● **WHAT TO WORK ON**:
Search the material below for the word "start". Copy every line where it is found.
====== EXERCISE DATA
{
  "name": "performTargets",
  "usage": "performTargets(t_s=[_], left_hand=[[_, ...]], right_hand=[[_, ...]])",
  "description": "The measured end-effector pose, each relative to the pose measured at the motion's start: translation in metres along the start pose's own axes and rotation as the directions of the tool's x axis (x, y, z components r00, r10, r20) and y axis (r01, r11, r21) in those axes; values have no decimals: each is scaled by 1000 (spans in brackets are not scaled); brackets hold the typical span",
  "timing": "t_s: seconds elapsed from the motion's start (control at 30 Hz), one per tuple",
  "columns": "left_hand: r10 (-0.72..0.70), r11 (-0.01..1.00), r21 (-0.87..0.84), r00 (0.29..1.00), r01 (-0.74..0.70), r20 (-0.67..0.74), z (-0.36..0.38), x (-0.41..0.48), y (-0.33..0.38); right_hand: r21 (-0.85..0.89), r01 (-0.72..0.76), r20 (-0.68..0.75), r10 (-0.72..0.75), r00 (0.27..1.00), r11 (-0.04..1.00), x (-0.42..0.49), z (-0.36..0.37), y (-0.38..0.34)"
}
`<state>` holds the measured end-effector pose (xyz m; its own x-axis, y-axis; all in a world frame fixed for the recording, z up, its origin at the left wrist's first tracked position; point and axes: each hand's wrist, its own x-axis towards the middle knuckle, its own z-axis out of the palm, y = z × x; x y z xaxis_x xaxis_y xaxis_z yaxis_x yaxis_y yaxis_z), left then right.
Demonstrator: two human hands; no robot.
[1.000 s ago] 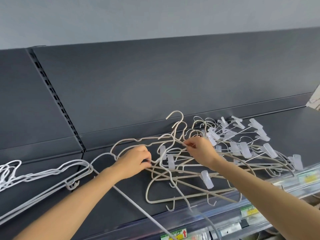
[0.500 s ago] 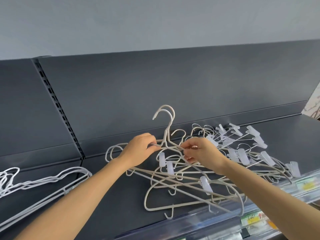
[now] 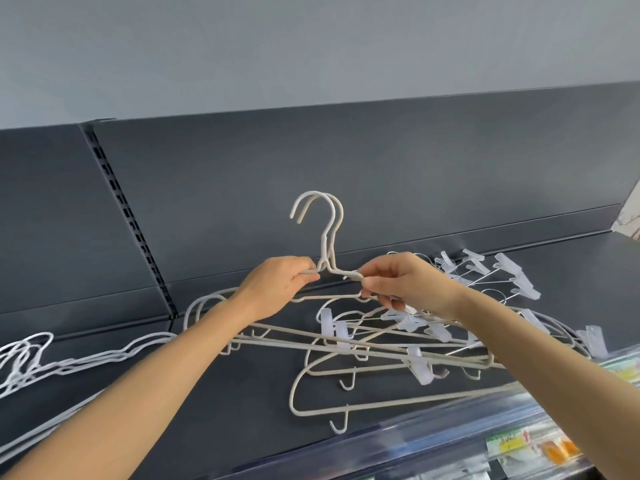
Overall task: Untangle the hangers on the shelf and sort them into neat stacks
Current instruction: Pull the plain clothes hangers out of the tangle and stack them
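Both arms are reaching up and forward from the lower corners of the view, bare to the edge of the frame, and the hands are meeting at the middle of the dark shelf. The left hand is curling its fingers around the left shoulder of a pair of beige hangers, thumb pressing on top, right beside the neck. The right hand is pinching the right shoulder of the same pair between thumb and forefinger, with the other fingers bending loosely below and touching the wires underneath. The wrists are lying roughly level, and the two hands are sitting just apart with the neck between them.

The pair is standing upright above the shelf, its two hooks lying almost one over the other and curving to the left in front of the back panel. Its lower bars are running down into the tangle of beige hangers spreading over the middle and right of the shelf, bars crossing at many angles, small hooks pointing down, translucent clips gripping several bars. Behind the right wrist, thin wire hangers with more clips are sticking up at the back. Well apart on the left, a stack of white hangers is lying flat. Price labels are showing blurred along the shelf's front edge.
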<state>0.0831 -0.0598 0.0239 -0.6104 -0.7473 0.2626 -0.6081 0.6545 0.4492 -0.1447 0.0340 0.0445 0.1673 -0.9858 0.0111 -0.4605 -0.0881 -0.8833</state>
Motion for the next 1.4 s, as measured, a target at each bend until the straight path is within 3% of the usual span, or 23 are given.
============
● **RESPONSE BELOW**:
  "description": "The measured end-effector pose, each relative to the pose measured at the motion's start: translation in metres along the start pose's own axes and rotation as the directions of the tool's x axis (x, y, z components r00, r10, r20) and y axis (r01, r11, r21) in those axes; values have no decimals: each is scaled by 1000 (spans in brackets are not scaled); brackets hold the typical span",
  "timing": "t_s: seconds elapsed from the motion's start (control at 30 Hz), one per tuple",

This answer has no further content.